START ENTRIES PROVIDED

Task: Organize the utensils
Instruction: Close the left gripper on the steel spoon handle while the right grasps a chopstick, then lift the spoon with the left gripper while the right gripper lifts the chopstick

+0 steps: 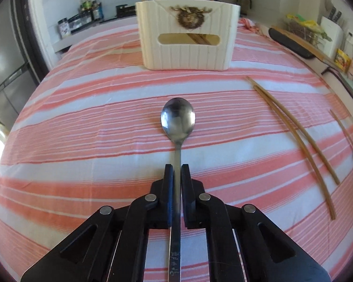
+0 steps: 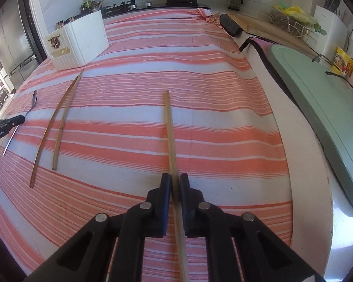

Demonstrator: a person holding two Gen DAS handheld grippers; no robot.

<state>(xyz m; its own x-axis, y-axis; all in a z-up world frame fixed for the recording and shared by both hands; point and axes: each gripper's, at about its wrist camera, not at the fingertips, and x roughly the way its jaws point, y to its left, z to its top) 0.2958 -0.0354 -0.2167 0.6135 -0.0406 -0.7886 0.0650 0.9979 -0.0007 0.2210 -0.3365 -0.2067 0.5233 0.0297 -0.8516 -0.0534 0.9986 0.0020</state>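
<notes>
Spoon [image 1: 178, 118] and chopstick [image 2: 170, 131] are each pinched partway along their length, the spoon well down its handle, probably so the long ends point forward and can be steered into the holder. The left gripper [image 1: 177, 172] has its jaws closed almost fully on the spoon's thin metal handle, the bowl reaching out ahead of the jaws and the engraved handle end running back beneath them. The right gripper [image 2: 174, 183] is likewise clamped on a single pale chopstick, whose tip extends straight ahead of its jaws over the striped cloth [image 2: 200, 98]. Two more chopsticks [image 2: 56, 127] lie loose on the cloth, off to the left of the right jaws and between the two grippers. The cream utensil holder [image 1: 187, 35] stands upright well ahead of the left jaws; through its slot and above its rim, a few chopsticks already stand inside
</notes>
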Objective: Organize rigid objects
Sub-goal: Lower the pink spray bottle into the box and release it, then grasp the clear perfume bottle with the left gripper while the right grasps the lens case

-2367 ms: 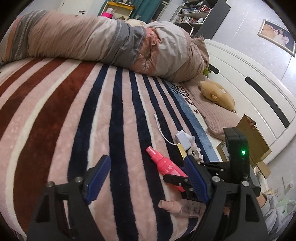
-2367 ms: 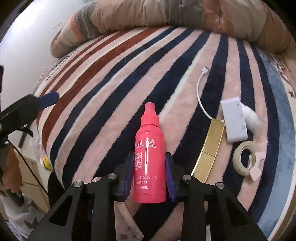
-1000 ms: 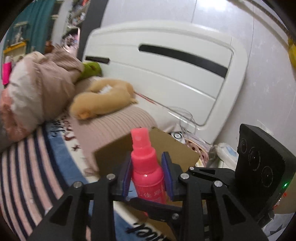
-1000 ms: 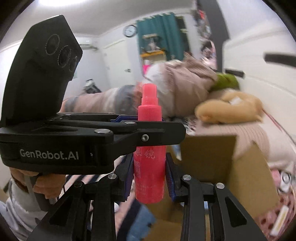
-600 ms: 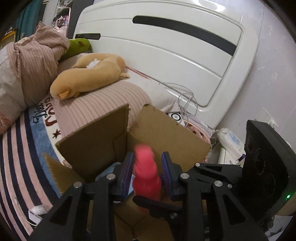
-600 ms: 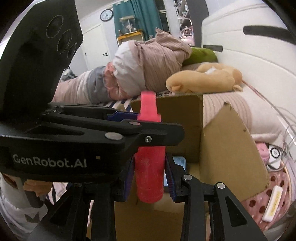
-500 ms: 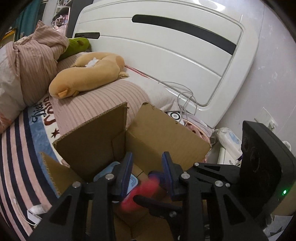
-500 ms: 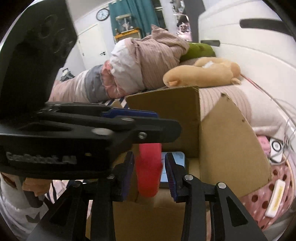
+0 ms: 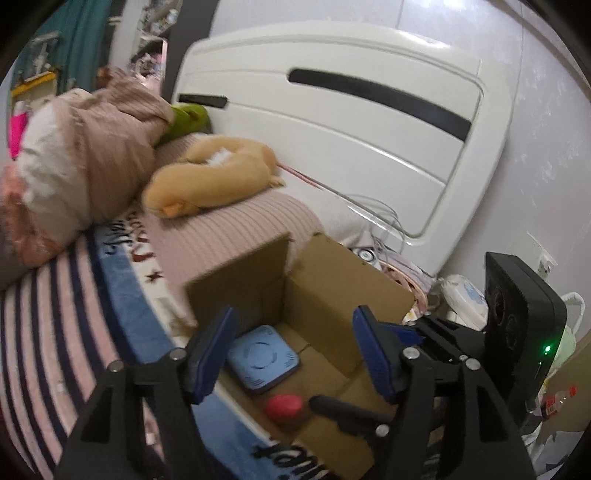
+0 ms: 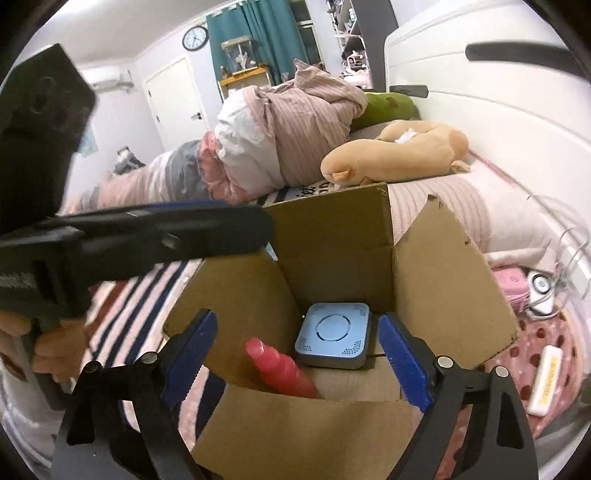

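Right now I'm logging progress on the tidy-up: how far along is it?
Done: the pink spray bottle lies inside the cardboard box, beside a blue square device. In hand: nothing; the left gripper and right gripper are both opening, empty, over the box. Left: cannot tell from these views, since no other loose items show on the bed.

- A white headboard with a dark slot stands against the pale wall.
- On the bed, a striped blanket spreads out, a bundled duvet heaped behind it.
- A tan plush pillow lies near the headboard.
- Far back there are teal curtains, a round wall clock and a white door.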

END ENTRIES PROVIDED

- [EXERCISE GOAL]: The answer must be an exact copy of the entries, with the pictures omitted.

- [WRITTEN ANSWER]:
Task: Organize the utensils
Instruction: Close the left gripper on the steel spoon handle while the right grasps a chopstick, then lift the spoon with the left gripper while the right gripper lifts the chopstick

+0 steps: 
+0 steps: 

Demonstrator: a person holding two Gen DAS handheld grippers; no robot.

<state>(xyz m; its own x-axis, y-axis; all in a z-up world frame fixed for the recording and shared by both hands; point and axes: each gripper's, at about its wrist camera, not at the fingertips, and x roughly the way its jaws point, y to its left, z to its top) 0.2958 -0.0354 -0.2167 0.6135 -0.0406 -0.7886 0.0650 0.9979 -0.0007 0.2210 -0.3365 -0.2067 0.5233 0.0297 -0.8516 -0.0534 0.9986 0.0020</state>
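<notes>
Spoon [image 1: 178, 118] and chopstick [image 2: 170, 131] are each pinched partway along their length, the spoon well down its handle, probably so the long ends point forward and can be steered into the holder. The left gripper [image 1: 177, 172] has its jaws closed almost fully on the spoon's thin metal handle, the bowl reaching out ahead of the jaws and the engraved handle end running back beneath them. The right gripper [image 2: 174, 183] is likewise clamped on a single pale chopstick, whose tip extends straight ahead of its jaws over the striped cloth [image 2: 200, 98]. Two more chopsticks [image 2: 56, 127] lie loose on the cloth, off to the left of the right jaws and between the two grippers. The cream utensil holder [image 1: 187, 35] stands upright well ahead of the left jaws; through its slot and above its rim, a few chopsticks already stand inside
</notes>
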Objective: Organize rigid objects
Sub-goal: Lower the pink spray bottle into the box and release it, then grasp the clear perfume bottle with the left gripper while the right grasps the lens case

-2367 ms: 
-2367 ms: 
-1000 ms: 
-1000 ms: 
-600 ms: 
-600 ms: 
-500 ms: 
-500 ms: 
+0 ms: 
+0 ms: 

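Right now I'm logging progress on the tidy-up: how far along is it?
Done: the pink spray bottle lies inside the cardboard box, beside a blue square device. In hand: nothing; the left gripper and right gripper are both opening, empty, over the box. Left: cannot tell from these views, since no other loose items show on the bed.

- A white headboard with a dark slot stands against the pale wall.
- On the bed, a striped blanket spreads out, a bundled duvet heaped behind it.
- A tan plush pillow lies near the headboard.
- Far back there are teal curtains, a round wall clock and a white door.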

The output is complete as it stands.